PROBLEM: Line by line, output the data that follows exactly as written.
[[ DATASET EXCERPT, beginning ]]
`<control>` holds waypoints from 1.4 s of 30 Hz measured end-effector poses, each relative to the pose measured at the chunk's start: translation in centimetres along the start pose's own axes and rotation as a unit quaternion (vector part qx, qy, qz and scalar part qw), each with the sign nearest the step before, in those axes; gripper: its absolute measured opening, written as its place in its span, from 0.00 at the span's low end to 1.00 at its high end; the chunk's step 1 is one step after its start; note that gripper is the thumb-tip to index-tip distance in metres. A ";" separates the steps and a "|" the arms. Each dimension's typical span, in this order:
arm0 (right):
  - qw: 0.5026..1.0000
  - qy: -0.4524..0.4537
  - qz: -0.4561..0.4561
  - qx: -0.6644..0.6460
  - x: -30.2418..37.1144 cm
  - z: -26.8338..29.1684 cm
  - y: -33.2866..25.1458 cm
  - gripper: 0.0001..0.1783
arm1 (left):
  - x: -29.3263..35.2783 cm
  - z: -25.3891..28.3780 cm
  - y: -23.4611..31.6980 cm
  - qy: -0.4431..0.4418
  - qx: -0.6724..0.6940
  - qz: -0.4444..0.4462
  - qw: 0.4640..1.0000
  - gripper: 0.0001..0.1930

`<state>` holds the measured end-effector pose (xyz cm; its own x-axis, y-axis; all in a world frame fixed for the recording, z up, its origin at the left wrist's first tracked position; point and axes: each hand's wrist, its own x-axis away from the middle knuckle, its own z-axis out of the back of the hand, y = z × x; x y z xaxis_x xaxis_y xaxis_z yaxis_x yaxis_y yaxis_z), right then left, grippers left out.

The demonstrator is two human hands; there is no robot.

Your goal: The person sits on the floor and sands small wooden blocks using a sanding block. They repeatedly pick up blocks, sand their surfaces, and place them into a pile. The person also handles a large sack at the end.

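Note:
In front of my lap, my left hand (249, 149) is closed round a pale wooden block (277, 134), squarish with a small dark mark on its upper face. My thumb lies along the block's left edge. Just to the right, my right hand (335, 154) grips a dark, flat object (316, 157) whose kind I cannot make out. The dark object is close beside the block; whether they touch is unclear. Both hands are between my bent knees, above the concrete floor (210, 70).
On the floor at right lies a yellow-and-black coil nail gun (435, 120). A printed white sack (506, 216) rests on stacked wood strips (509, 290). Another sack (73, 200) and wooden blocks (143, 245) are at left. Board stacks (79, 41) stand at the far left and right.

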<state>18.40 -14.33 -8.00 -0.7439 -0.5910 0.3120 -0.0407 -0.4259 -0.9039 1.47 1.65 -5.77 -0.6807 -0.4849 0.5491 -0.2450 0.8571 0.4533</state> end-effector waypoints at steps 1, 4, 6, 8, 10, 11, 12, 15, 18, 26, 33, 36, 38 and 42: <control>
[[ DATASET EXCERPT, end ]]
FINAL ANSWER:
`<control>` holds waypoints from 1.4 s of 30 Hz measured end-effector poses, each relative to the pose measured at the chunk's start: translation in centimetres along the start pose's own axes and rotation as a unit quaternion (vector part qx, qy, qz and scalar part qw), each with the sign nearest the step before, in those axes; gripper: its absolute measured opening, written as its place in its span, from 0.00 at the span's low end to 1.00 at its high end; the chunk's step 1 is one step after its start; note that gripper is the thumb-tip to index-tip distance in metres. A ";" separates the steps and a "|" the arms. Each dimension's typical span, in this order:
arm0 (right):
  - qw: 0.5026..1.0000
  - qy: -0.4524..0.4537
  - qz: -0.4561..0.4561
  - qx: -0.6644..0.6460
  - x: -30.2418..37.1144 cm
  - z: -26.8338..29.1684 cm
  - y: -33.2866..25.1458 cm
  - gripper: 0.0001..0.1783
arm1 (left):
  - x: -29.3263..35.2783 cm
  - z: -25.3891..28.3780 cm
  - y: -23.4611..31.6980 cm
  - qy: -0.4431..0.4418
  - qx: -0.6724..0.6940
  - qz: -0.4444..0.4462
  - qw: 0.4640..1.0000
  - gripper: 0.0001..0.1930

`<state>` holds the measured end-effector pose (xyz cm; its own x-axis, y-axis; all in a world frame fixed for the recording, z up, its origin at the left wrist's first tracked position; point and axes: each hand's wrist, its own x-axis away from the middle knuckle, its own z-axis out of the back of the hand, y = z × x; x y z xaxis_x xaxis_y xaxis_z yaxis_x yaxis_y yaxis_z), right then left, grippers left out.

The demonstrator is two human hands; there is no robot.

Your goal: The person sits on the floor and sands small wooden blocks using a sanding block. They repeatedly pick up blocks, sand their surfaces, and place them into a pile. The person also handles a large sack at the end.

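Note:
In front of my lap, my left hand (249, 149) is closed round a pale wooden block (277, 134), squarish with a small dark mark on its upper face. My thumb lies along the block's left edge. Just to the right, my right hand (335, 154) grips a dark, flat object (316, 157) whose kind I cannot make out. The dark object is close beside the block; whether they touch is unclear. Both hands are between my bent knees, above the concrete floor (210, 70).
On the floor at right lies a yellow-and-black coil nail gun (435, 120). A printed white sack (506, 216) rests on stacked wood strips (509, 290). Another sack (73, 200) and wooden blocks (143, 245) are at left. Board stacks (79, 41) stand at the far left and right.
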
<state>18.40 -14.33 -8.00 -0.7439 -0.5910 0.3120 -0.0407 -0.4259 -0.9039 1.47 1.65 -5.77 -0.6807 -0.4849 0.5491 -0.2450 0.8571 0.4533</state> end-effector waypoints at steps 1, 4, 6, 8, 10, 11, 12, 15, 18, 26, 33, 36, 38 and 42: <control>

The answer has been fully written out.